Total RNA of tissue samples was extracted by TRIzol reagent (Invitrogen, USA) with following the manufacturer's instructions, quantified by applying NanoDrop 2000c spectrophotometer (Thermo Fisher Scientific, Inc., USA), and synthesized into cDNA by using RNeasy Mini Kit (Takara, Japan). qPCR analysis was performed through utilizing SYBR Green Master Mix (Takara, Kyoto, Japan) under the following conditions: 95 °C for 5 min; 45 cycles of 95 °C for 5 s and 60 °C for 30 s; one cycle of 95 °C for 5 s, 60 °C for 1 min and 95 °C for 15 s; and finally, 50 °C for 30 s. The primer sequences were listed in Supplementary Table 1. Relative expression levels of targeted mRNAs were measured using β‑actin as the internal control and analyzed using the 2−∆∆Cq method.

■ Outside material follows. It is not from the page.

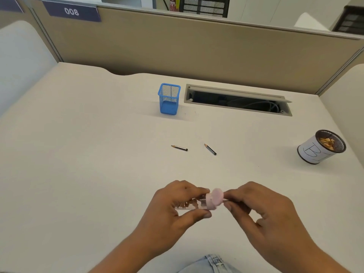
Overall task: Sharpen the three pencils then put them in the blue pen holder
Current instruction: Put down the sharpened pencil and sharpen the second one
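Head view, looking down over white desk (78, 154). Beige partition (197, 46) along far edge, well beyond fingertips, with "008" plate (71, 11) at upper left. Open cable hatch (238, 100) set into desk, far ahead of right hand. Left hand (169, 215) and right hand (266, 217) low in frame, raised just over near edge of desk, fingertips facing each other with only a small gap between.

Paper-wrapped mesh cup (320, 147), well off to right of right-hand fingers, handwritten letters on wrap, brownish shavings inside. Blue pen holder (169, 99) upright, far ahead of left-hand fingers, just left of hatch (contents hard to read through mesh).

Sharpener (204, 200) held sideways between hands: clear barrel pinched by left thumb below and fingers above, shavings visible inside; pink cap end turned toward right hand. Right thumb and forefinger closed narrowly on third pencil (227, 201), just beside pink cap; only a thin dark sliver shows between fingertips and cap, rest hidden. Cannot tell how deep it sits in sharpener.

Two short dark pencils lying flat on desk, ahead of fingers, about midway to holder, apart from each other: left pencil (179, 147) forward of left fingertips, point to left; right pencil (210, 149) forward of gap between hands, point up-left. Both points look sharp.
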Action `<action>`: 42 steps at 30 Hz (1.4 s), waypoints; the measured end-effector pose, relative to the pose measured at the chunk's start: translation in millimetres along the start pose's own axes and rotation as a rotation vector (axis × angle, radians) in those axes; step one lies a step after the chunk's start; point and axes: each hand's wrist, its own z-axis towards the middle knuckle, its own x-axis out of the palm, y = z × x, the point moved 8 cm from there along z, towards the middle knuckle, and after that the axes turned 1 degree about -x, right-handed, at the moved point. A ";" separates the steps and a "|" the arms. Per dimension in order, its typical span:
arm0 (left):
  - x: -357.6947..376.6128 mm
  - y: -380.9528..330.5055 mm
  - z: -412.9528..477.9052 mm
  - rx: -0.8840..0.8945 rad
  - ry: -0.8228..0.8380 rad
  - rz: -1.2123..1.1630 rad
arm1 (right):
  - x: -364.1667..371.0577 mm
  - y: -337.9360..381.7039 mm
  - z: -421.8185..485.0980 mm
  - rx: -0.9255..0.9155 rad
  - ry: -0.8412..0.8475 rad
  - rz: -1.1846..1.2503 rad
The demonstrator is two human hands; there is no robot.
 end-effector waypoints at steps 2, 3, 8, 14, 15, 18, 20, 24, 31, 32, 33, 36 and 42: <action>0.8 -2.3 0.1 0.000 0.048 -0.005 | 3.3 6.5 4.0 -0.095 0.055 -0.207; 0.5 -4.4 0.2 0.009 0.057 -0.001 | 4.7 10.7 5.1 -0.139 0.070 -0.290; -6.3 -19.9 0.9 0.147 -0.042 0.092 | 15.7 -4.6 9.5 0.128 0.261 -0.113; -7.2 -27.4 -0.6 0.285 -0.041 0.228 | 39.5 -31.1 -6.9 0.786 0.513 0.590; -8.7 -24.2 0.5 0.227 -0.035 0.173 | 35.1 -27.8 -2.3 0.674 0.512 0.477; -10.7 -17.4 1.6 0.096 -0.051 0.072 | 12.0 -11.1 11.9 0.214 0.386 0.036; -13.1 -17.0 2.2 0.058 -0.081 0.023 | 0.2 5.1 14.9 -0.076 0.296 -0.294; -6.8 -22.3 0.1 0.071 -0.061 -0.047 | -2.7 19.3 13.8 -0.280 0.223 -0.447; -7.6 -26.4 -7.2 0.286 -0.181 0.043 | 23.1 -33.3 -3.1 0.674 0.531 0.373; -6.3 -29.4 -9.1 0.337 -0.186 0.071 | 29.1 -36.2 -10.2 0.844 0.580 0.582; -4.2 -32.5 -10.6 0.386 -0.181 0.105 | 32.9 -36.1 -15.8 0.963 0.613 0.733; -2.6 -31.7 -7.9 0.380 -0.153 0.140 | 35.4 -34.1 -15.4 0.950 0.659 0.748; -9.5 -21.9 3.8 0.151 -0.148 0.015 | 0.7 0.7 19.1 -0.091 0.385 -0.386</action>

Immunohistochemistry analysis

The Human Protein Atlas (https://www.proteinatlas.org/) database was preliminarily employed to map tissue protein expression pattern for the identified genes61. Subsequently, paraffin embedded sections were deparaffinized in xylene and rehydrated in graded ethanol. After washing with distilled water, the sections were heated in 37 °C with pepsin for antigen recovery, then washed and incubated in 3% (v/v) hydrogen peroxide for 25 min to block endogenous peroxidase activity, and finally incubated in 3% (w/v) BSA. Sections were incubated with primary antibodies against MYL1 (1:100; SAB, 47440), ACTN2 (1:250; Proteintech, 14221-1-AP) and LAT (1:100; Proteintech, 11326-1-AP) overnight. Then, washing in PBS, the sections were incubated with horseradish peroxidase (HRP)-labeled secondary antibodies for 1 h at room temperature. Diaminobenzidine (DAB) was used for visualizing immunolabeling.

Statistical analysis

The expression levels of lncRNAs and mRNAs in normal samples and HNSCC samples were firstly evaluated, and the association between expression levels and clinical stages were subsequently accessed. Besides, we also compared the genes' expression levels in high-risk group and low-group, and performed survival analysis by the LR test, of which the result was visualized by plotting KM curve. According to prognostic information of HNSCC patients, the comparison of expression in alive group and dead group was also analyzed. qPCR results were presented by using GraphPad Prism (version 7.0; GraphPad Software, Inc., USA). Student's t-test was used to compare two groups, and one-way ANOVA for more groups. All values are presented as the mean ± standard deviation and P < 0.05 was considered to indicate a statistically significant difference.